(Data entries)
━━━━
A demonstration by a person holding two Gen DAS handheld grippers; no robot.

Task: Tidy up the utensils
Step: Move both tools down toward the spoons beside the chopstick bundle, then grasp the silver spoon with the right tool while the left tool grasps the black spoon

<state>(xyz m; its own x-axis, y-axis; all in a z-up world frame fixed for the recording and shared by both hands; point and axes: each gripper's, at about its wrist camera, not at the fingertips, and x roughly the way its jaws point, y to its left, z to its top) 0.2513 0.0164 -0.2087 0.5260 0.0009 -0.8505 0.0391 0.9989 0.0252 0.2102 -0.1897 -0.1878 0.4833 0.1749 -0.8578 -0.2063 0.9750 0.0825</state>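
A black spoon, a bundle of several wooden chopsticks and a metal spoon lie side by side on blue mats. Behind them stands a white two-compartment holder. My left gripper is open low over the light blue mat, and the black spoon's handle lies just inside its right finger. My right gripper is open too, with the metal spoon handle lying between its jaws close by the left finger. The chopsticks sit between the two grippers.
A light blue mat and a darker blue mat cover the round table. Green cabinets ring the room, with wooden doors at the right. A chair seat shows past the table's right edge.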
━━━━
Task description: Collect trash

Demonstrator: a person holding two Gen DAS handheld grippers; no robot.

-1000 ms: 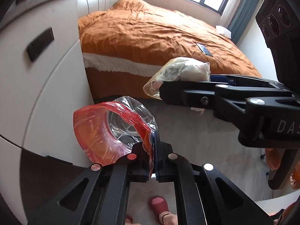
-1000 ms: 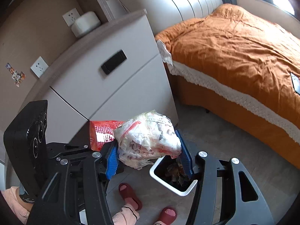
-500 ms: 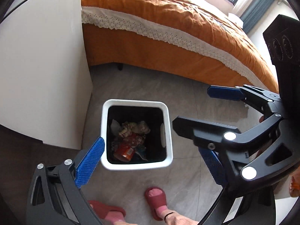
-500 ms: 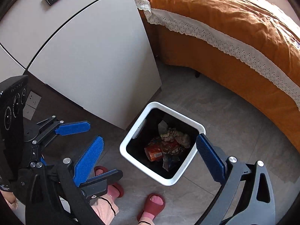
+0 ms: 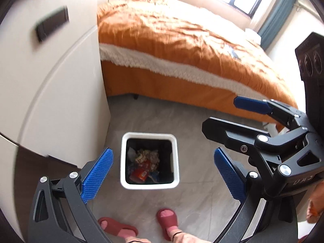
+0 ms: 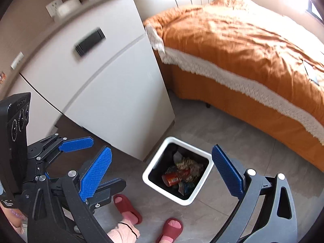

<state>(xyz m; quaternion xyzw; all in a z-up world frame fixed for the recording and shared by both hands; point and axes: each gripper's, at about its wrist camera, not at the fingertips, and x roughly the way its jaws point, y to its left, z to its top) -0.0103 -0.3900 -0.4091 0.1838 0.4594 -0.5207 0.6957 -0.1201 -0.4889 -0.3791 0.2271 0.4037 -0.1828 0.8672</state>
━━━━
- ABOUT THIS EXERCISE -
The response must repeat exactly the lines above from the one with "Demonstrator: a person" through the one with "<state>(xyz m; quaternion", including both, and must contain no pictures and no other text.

- TASK ANSWER -
Demonstrator: a person holding two Gen DAS handheld grippers; no robot.

-1000 ms: 
-1000 ms: 
-500 ms: 
-500 ms: 
+0 ms: 
+0 ms: 

<state>(xyz m; quaternion xyzw; all in a z-up world frame fixed for the recording and shared by both hands; point and axes: each gripper's, at about its wrist camera, not at the fingertips, and x roughly the way its jaws point, y to its left, z to its top) -0.0103 -0.3900 -0.4091 0.1838 0.4594 -0.5207 0.6957 -0.1201 -0.4889 -0.3791 0.2271 0.4037 -0.1828 0.8672</state>

This output completes the exercise.